The film, running at a slim yet appropriate runtime, is all about how these people collide in a tiny apartment complex at the end of the movie. Bullets fly, people die, and everything gets bloody very quickly. It makes you wonder how the MPAA felt that pervasive language was somehow more offensive than the violence. Apparently, it is okay for a person to get riddled with bullets, as long as they don’t say the long-feared f-word in the process. And, certainly, there are more forbidden four-letter words than there are gunshots. The dialog, though lacking a sense of smoothness, is, dare I say, charming in a weird way. It is quick-witted, snappy, and almost always funny.
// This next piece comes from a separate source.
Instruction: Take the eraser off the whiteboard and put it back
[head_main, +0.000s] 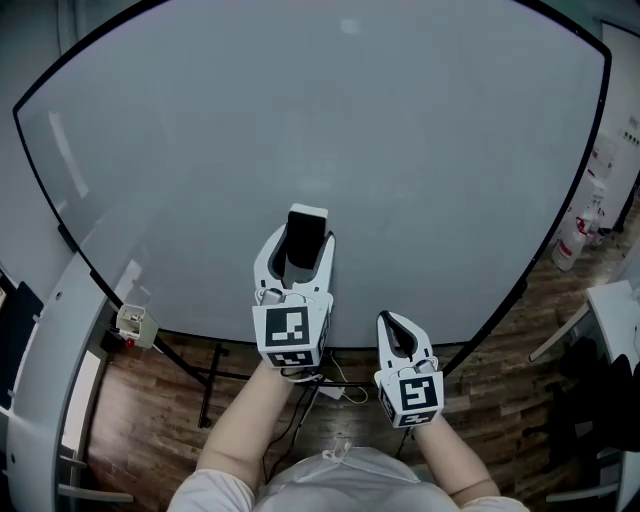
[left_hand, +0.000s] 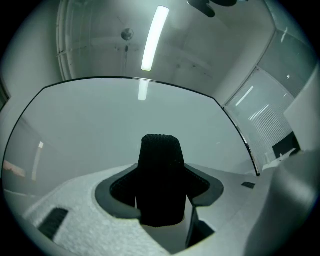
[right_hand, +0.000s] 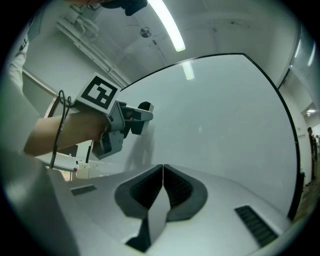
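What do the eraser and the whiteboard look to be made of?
Eraser: black felt or dense foam, going by its matte, finely textured face. Its white part in the head view looks like smooth plastic. Whiteboard: a glossy coated panel, perhaps glass or enamel, since it mirrors the ceiling light.

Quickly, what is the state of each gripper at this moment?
Left gripper: closed on the eraser.
Right gripper: closed, with nothing between its jaws.

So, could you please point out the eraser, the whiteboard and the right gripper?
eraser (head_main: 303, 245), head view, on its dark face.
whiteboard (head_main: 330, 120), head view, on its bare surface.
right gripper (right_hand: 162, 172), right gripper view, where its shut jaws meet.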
First-time screenwriter Blair Cobbs really doesn’t have an interesting story to tell and all of his characters are pretty bad people, so it is a testament to his ability to craft engaging dialog, and probably even more so to the talented cast delivering it, that I gave an f-word about any of it.

It’s too bad really that the overall film isn’t better than it is, because there is a lot of talent coming from every aspect of the filmmaking process. The cast, especially relative newcomers Cisco Reyes and Yasmin Deliz as the bickering yet loving Latino couple, are surprisingly impressive in the deplorable roles provided to them. I only really cared about what happened to the characters played by the aforementioned Reyes and Deliz, but I certainly did not mind watching the rest of them fumble around, proving if nothing else that drugs really do kill brain cells. Director Benny Boom and cinematographer David A. Armstrong also bring an undeniably unique visual style to the film that I must admit pleasantly surprised me. Unfortunately, the overall end product is less than the sum of its parts because the story is really quite dull and uneventful. Propelled by the stupidity of its principle characters, it fails to engage us and we cannot help but feel like we are just being dragged along for the ride.

Ultimately, Next Day Air features the establishment of a plot and then the progression of that plot until nearly everyone is dead. Because there is no hero or villain and the plot is merely a predicament rather than a story, that is how we know the film must end. After all, which of these characters deserves to walk off into the sunset in one of those obligatory cheesy happy ending? How the conclusion arrives is based on what I imagine was a game of chance, no doubt, with all of the characters on a dartboard and a desperate screenwriter tossing ten or so darts to decide which ones would live and which ones would die. It is the presence of such randomness that hurts Next Day Air so profoundly, despite its impressive technical approach. Because any ending is possible and we have no reason to side with anyone, does any of it really matter?